I don’t think either of us was particularly paying attention.
I wonder when regular, everyday things will begin to feel normal again. It seems a long way off.
We’ve not heard any updates from the police, but the news websites are reporting that the police are looking for a man with a local accent. That seems to be the only new thing they have. There is some insinuating that the person who abducted Charley could be the person who killed her parents. Because the police haven’t made any sort of link, the official reports can’t say as much, but that doesn’t stop people in the comments sections. Some columnist has written a comment piece wondering, ‘Why can’t the Willis family be happy?’
Pamela finds me in the end. She’s at the bottom of the stairs as calm as ever. ‘They’re starting if you want to come and watch,’ she says.
‘Is that a good idea?’
‘Charley’s asking for you.’
I’m not sure why that takes me by surprise but it does.
I follow Pamela back through the house into the living room, which has been redressed in much the same way it had been when Diane was interviewing me. The smart seats are back and so is our framed wedding photo. Charley gives me a small smile as I sit on the sofa at the far end of the room. With the lights, camera and equipment, plus Diane, Pamela, Charley, me and two cameramen, the room feels very full and very warm.
Diane starts with yet another recap of Charley’s history and my own interview. Then she leans in and softens her voice. ‘Would you like to tell everyone what happened to you?’
Charley does, repeating the story she told me yesterday. Not looking like herself is one thing – but she doesn’t sound like herself either. It feels like she’s going through the motions. Some of the things she says are word-for-word what she told me. Not similar, not using a couple of the same words, but identical.
Diane doesn’t know this, of course. She’s at her absolute heart-wrenching best, leaving the most perfect of pauses to punctuate what Charley is saying.

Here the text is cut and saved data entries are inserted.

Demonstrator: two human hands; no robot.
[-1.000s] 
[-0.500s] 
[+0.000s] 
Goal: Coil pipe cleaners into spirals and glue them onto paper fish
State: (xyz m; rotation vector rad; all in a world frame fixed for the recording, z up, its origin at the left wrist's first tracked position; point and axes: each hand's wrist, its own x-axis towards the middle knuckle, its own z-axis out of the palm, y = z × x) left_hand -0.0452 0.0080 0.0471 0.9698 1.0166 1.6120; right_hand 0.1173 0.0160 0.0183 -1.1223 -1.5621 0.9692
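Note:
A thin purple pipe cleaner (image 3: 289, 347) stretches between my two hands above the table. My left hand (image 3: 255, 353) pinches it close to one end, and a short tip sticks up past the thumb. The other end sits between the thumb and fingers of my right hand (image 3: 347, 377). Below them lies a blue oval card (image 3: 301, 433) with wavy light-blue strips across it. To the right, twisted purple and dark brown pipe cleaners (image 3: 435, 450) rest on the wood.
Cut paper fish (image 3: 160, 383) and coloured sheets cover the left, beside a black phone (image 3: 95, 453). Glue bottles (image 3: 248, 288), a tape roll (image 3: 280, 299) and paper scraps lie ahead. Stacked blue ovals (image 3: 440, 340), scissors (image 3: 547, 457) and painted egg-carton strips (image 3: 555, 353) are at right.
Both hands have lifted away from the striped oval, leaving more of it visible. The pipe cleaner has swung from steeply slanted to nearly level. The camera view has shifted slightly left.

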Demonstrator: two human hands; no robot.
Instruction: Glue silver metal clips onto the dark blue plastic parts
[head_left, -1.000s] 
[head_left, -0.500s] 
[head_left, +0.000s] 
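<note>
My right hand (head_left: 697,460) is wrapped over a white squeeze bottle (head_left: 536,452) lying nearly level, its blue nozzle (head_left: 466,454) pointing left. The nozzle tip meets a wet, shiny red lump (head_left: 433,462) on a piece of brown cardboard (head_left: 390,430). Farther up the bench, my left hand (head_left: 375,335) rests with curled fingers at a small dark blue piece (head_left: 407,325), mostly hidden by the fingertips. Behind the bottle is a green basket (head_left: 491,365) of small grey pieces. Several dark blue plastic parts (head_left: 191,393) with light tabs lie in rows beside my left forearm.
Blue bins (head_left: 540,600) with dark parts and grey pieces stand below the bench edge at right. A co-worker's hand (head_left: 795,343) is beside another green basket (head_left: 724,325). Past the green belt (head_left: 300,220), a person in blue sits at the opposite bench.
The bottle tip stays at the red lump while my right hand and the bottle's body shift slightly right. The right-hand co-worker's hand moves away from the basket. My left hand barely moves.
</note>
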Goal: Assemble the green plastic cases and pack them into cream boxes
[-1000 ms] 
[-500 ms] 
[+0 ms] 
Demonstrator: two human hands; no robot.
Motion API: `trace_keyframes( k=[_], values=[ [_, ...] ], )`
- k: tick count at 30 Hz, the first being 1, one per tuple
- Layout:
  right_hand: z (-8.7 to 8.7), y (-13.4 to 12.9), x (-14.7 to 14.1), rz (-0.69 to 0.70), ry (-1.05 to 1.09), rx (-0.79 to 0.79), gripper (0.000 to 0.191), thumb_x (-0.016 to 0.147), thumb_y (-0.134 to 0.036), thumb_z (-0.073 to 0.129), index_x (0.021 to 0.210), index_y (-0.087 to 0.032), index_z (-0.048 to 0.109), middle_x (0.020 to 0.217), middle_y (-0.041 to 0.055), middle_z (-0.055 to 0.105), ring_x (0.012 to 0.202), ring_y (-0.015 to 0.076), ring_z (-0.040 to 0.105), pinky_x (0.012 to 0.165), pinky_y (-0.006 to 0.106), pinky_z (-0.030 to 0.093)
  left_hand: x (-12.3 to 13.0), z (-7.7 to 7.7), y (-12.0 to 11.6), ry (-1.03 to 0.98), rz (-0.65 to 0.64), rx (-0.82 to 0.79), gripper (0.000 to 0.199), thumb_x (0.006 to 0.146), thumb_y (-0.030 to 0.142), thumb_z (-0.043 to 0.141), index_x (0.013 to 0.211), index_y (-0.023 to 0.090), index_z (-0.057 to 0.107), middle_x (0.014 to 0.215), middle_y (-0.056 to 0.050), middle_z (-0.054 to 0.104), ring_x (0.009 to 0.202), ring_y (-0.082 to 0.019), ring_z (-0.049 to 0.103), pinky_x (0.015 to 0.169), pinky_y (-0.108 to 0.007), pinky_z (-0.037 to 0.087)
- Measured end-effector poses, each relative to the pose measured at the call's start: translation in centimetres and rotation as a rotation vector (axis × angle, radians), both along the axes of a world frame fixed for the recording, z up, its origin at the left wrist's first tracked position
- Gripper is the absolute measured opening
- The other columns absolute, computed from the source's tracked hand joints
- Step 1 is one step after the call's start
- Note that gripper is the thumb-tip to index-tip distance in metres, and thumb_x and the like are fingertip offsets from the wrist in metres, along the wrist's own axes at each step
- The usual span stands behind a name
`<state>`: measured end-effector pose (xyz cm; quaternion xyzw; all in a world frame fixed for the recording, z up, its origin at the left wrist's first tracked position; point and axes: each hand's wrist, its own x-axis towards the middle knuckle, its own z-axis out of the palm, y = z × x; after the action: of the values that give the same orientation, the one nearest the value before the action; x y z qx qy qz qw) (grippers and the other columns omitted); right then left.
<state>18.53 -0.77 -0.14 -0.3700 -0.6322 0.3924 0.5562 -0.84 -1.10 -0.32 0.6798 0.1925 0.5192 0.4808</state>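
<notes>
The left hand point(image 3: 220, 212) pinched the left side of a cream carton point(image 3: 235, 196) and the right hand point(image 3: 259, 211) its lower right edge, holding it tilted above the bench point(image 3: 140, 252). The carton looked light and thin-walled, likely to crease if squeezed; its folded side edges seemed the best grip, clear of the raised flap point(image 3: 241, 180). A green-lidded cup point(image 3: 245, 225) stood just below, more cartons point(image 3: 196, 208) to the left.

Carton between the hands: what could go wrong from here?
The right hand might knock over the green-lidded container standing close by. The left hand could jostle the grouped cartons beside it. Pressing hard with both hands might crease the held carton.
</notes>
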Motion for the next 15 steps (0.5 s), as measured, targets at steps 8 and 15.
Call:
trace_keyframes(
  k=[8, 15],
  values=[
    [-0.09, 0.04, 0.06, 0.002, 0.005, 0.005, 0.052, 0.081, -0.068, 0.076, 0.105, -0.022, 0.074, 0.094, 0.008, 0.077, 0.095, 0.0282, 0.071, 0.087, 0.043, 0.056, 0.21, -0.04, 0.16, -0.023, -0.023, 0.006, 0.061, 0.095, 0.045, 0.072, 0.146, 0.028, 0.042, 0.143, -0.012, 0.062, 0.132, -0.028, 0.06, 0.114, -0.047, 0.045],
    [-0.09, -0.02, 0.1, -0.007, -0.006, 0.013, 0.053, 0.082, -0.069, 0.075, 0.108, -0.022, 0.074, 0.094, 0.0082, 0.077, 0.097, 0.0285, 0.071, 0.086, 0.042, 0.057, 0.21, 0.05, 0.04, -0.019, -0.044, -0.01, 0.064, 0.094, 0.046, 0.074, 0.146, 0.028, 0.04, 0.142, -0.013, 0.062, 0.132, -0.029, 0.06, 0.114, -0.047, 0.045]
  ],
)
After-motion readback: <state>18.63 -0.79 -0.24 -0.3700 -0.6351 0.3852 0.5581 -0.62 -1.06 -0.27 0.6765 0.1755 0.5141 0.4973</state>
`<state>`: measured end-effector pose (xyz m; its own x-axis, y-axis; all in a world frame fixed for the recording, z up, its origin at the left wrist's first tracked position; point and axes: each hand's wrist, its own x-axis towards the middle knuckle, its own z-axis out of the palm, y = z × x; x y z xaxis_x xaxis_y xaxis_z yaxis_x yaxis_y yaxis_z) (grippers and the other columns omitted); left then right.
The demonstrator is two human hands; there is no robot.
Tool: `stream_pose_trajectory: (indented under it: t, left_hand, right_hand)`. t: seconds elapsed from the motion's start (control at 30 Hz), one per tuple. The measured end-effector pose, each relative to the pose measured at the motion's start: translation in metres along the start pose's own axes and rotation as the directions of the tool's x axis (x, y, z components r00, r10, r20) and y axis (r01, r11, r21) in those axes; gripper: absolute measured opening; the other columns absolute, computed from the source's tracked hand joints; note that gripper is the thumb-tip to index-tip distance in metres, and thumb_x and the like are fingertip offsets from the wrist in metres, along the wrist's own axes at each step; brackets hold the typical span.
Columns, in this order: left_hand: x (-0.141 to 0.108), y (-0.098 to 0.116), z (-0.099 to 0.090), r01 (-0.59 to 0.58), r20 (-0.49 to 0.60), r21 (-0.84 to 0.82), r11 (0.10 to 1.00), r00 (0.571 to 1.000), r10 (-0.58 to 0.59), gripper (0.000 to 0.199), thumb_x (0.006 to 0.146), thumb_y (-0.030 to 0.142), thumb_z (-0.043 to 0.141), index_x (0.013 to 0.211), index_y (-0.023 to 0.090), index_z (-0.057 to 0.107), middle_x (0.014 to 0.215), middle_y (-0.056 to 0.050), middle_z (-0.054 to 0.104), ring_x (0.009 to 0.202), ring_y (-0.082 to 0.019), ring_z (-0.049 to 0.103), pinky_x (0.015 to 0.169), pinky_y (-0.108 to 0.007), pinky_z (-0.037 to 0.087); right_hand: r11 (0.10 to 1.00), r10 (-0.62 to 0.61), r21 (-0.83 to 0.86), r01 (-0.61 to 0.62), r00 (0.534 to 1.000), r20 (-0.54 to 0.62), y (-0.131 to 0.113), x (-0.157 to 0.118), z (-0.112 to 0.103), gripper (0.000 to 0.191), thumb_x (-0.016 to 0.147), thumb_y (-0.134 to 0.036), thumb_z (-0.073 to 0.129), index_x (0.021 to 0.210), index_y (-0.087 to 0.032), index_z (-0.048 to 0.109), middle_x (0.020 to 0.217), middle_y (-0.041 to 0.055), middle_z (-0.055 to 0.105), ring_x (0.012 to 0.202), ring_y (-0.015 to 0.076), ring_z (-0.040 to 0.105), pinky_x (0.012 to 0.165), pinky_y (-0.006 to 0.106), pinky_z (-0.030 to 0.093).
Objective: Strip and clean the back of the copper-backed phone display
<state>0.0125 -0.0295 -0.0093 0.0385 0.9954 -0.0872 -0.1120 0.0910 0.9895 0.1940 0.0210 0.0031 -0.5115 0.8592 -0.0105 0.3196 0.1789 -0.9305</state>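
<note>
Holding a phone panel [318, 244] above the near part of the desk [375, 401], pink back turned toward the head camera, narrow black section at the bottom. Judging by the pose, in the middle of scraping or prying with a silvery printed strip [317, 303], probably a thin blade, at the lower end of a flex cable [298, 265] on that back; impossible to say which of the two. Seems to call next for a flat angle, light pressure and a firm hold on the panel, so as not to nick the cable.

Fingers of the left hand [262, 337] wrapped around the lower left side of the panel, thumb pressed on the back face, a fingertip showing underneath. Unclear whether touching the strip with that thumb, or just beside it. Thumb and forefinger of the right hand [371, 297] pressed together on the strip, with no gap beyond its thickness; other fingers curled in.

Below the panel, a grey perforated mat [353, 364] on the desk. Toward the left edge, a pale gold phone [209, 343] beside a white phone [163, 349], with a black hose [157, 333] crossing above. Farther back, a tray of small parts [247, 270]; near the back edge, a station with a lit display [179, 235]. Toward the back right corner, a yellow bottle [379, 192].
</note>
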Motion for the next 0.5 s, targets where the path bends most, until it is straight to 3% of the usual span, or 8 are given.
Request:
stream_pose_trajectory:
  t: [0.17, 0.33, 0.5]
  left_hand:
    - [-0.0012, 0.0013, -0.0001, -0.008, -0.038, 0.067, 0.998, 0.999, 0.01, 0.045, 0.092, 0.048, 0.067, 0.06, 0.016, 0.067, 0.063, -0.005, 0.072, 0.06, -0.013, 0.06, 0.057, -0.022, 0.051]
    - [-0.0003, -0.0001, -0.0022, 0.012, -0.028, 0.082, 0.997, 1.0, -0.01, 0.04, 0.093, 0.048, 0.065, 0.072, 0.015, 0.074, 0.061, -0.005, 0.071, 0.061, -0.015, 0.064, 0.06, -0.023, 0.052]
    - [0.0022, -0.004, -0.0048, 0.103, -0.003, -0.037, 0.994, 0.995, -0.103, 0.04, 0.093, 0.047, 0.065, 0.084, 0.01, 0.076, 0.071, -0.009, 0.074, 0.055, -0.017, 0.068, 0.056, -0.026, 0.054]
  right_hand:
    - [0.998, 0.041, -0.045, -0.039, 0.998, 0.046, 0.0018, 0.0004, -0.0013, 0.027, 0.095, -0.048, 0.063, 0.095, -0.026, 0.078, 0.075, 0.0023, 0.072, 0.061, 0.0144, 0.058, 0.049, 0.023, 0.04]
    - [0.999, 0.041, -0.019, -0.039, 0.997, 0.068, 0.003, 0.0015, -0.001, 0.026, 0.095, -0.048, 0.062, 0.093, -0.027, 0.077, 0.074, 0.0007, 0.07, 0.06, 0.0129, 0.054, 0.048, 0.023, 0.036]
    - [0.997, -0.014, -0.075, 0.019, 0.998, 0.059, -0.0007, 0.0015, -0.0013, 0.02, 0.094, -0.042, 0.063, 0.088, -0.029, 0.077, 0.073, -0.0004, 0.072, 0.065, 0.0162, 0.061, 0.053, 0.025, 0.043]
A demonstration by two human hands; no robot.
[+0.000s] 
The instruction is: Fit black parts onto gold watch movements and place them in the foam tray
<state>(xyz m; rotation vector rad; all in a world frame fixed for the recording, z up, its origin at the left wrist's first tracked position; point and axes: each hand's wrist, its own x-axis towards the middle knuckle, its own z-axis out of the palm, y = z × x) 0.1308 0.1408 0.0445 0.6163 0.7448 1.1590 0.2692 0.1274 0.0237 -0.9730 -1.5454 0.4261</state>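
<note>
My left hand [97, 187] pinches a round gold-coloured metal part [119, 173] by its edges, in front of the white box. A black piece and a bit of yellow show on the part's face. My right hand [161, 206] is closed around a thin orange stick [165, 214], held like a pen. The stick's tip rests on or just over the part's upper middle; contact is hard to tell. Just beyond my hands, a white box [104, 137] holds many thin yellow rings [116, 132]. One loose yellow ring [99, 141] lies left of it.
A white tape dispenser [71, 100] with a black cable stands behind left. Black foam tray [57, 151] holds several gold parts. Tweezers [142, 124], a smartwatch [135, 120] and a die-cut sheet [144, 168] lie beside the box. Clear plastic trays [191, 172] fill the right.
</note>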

Pamela is enraptured by it all and hasn’t touched her phone since the interview began. It’s the longest I’ve seen her last without tapping out an email.
After the television interview, Charley will have a sit-down with someone from a magazine, then a pair of newspaper journalists. One after the other, just like she wanted.
The problem is that no one’s questioning the obvious stuff. Or perhaps the police are, but they’re not ready for another cross-examination yet. I’ve heard the story twice and had plenty of time to think about everything she said since the first time.
A man planned well enough ahead to bring a knife to our wedding, meaning he knew when and where we were going to get married. But how? We only invited a small number of people and didn’t post anything publicly precisely because Charley didn’t want the media to pick up on it.
That same person knew about the hotel and the service exit. He was careful enough to wear a mask at first and then make her wear a hood to hide his identity… and yet he left a shed door unlocked.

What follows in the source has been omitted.